Killian–Jamieson diverticulum is a rare pharyngoesophageal diverticulum that arises below the cricopharyngeus muscle. Unlike the most common Zenker’s diverticulum, which requires cricopharyngeal and esophageal myotomy, diverticulectomy is sufficient for surgical treatment of Killian–Jamieson diverticulum. Thus, accurate preoperative diagnosis is indispensable for avoiding unnecessarily invasive surgery. Here, we report a case of Killian–Jamieson diverticulum in which endoscopic observation of the palisade vessels was useful for diagnosis and intraoperative endoscopy was effective in guiding surgical resection.
A 65-year-old woman complained of pharyngeal discomfort and increased coughing and was referred to our hospital with a diagnosis of a pharyngoesophageal diverticulum.
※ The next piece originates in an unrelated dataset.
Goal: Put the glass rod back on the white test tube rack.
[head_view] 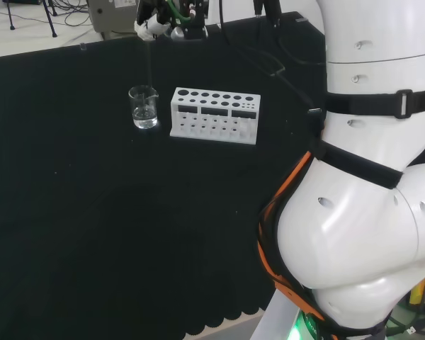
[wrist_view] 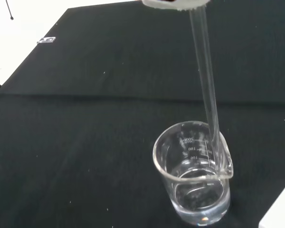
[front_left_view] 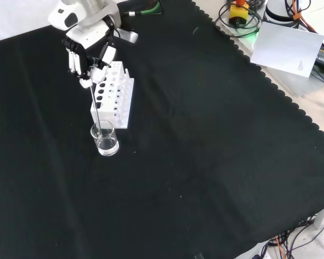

Contrast esophagography and cervical computed tomography revealed a diverticulum measuring 3 cm in diameter on the left side of the cervix. The diverticulum was identified by endoscopy just below the palisade vessels, which represents the level of the upper esophageal sphincter, and was diagnosed as Killian–Jamieson diverticulum. She underwent diverticulectomy without cricopharyngeal and esophageal myotomy. After exposing the diverticulum under light from the endoscope and washing out the food residue inside endoscopically, the diverticulum was resected using the endoscope as a bougie so as not to narrow the esophagus. The postoperative course was uneventful, and she remains asymptomatic without recurrence or stenosis at 6 months after surgery.
Endoscopic observation of the palisade vessels in addition to esophagography can help diagnose Killian–Jamieson diverticulum and determine the optimal surgical procedure. Diverticulectomy can be performed intentionally and safely with the aid of intraoperative endoscopy.